### [What this task involves]
List each line of the data that holds the string "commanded", please.

Saved data entries:
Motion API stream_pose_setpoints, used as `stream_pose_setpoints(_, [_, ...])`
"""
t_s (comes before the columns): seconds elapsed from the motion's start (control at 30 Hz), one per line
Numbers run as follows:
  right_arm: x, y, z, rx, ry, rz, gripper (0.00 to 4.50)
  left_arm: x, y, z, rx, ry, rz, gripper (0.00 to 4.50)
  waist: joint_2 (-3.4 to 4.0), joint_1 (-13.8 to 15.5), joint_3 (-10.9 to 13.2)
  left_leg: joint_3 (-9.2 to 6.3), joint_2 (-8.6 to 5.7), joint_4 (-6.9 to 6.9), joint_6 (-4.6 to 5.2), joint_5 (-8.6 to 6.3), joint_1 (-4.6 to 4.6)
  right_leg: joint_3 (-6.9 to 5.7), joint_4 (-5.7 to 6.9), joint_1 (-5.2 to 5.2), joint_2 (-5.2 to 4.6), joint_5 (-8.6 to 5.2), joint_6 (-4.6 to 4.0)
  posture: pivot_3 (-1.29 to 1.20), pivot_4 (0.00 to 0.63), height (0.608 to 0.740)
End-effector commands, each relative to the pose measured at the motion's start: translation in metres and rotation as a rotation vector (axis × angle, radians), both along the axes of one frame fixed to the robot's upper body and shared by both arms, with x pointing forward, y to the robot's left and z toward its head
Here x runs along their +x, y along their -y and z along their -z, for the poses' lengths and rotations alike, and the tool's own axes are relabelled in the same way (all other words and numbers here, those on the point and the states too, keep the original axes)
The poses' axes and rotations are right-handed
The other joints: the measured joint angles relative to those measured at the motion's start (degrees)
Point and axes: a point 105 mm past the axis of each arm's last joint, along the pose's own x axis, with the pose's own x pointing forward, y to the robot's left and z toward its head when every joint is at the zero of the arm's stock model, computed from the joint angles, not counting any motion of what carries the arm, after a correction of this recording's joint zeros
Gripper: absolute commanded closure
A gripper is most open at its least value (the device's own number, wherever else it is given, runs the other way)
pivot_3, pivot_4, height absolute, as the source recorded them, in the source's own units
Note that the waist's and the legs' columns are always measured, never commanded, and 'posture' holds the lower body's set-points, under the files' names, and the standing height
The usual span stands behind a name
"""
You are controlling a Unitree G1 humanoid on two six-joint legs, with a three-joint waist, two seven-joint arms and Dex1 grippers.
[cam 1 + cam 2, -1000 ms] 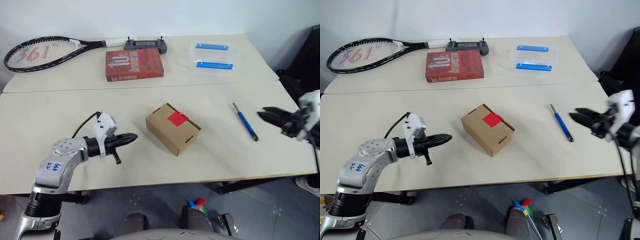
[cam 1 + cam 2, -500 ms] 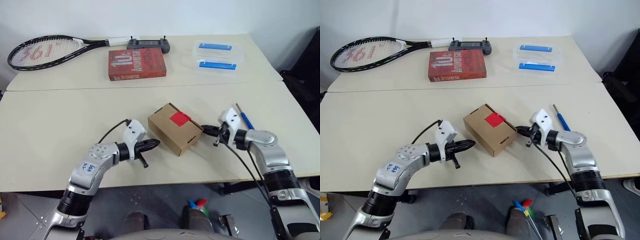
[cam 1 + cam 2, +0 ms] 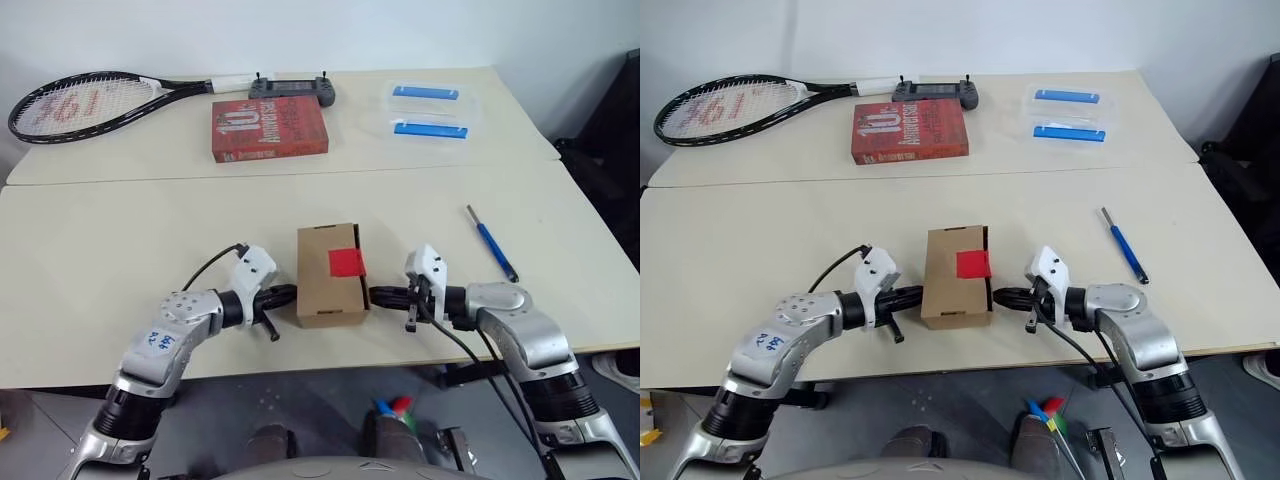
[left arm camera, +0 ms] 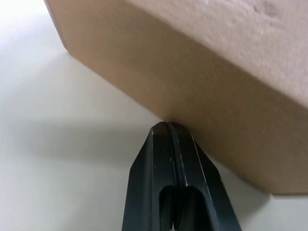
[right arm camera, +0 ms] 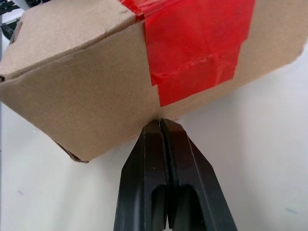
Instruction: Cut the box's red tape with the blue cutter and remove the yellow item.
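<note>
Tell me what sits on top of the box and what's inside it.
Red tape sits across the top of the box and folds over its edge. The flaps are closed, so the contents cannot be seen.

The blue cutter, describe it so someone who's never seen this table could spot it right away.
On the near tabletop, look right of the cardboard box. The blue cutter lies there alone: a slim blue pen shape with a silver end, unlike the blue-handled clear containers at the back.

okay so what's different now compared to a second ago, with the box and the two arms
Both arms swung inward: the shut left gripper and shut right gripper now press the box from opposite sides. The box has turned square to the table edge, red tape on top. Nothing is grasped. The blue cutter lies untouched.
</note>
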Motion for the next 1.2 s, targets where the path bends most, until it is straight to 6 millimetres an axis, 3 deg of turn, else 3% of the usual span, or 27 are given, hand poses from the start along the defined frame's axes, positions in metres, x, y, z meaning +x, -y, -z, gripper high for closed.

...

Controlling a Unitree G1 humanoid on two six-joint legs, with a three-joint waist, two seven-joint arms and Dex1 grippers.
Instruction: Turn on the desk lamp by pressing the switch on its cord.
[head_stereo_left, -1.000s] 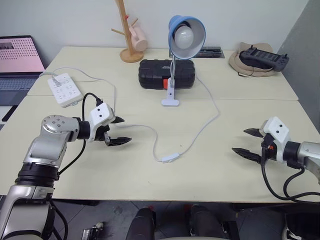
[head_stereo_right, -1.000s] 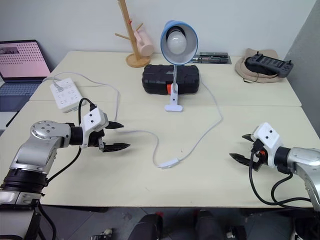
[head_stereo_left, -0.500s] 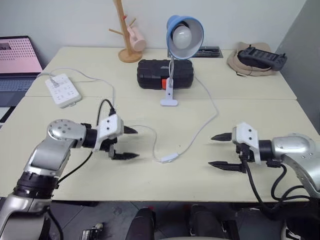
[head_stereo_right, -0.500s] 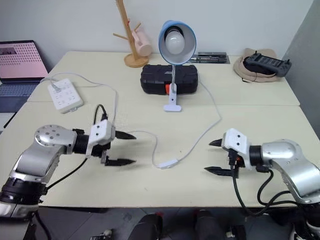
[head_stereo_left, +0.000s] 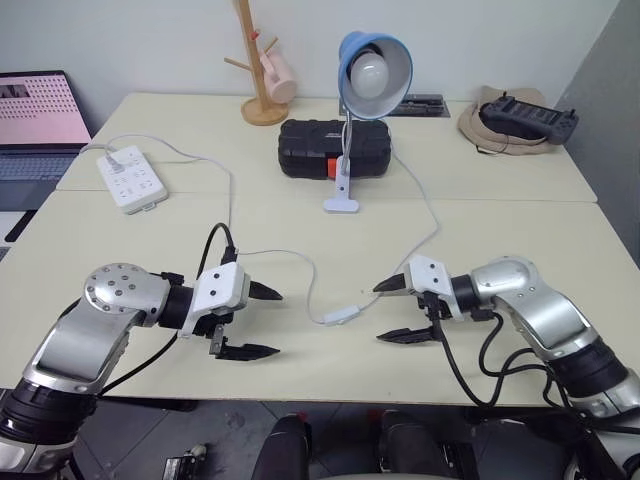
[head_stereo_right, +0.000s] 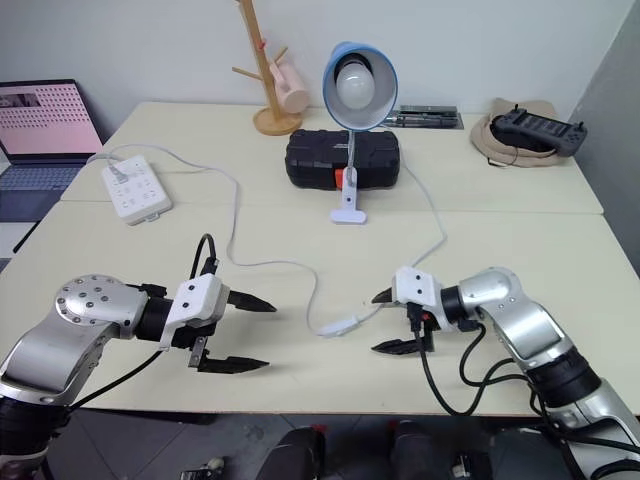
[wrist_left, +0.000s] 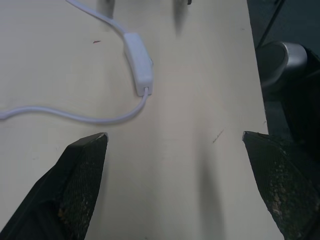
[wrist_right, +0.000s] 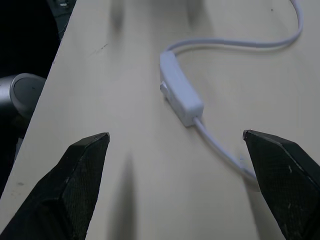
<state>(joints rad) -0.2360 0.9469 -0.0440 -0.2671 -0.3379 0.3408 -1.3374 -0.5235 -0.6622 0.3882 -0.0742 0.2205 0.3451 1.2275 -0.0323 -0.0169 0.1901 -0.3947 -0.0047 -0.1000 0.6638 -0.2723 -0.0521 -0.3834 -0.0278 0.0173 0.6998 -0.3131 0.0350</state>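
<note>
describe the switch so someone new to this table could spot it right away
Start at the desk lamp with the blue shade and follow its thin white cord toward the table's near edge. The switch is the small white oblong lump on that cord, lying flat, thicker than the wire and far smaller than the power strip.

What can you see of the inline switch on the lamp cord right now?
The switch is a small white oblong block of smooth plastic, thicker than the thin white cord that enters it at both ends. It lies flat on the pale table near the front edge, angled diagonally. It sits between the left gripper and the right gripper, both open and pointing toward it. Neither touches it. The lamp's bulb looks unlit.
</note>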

### [Task answer]
Gripper: absolute commanded closure
Note that the waist's and the legs' columns are always measured, never commanded, and 'posture' holds the lower body's set-points, under the files' names, and the standing height

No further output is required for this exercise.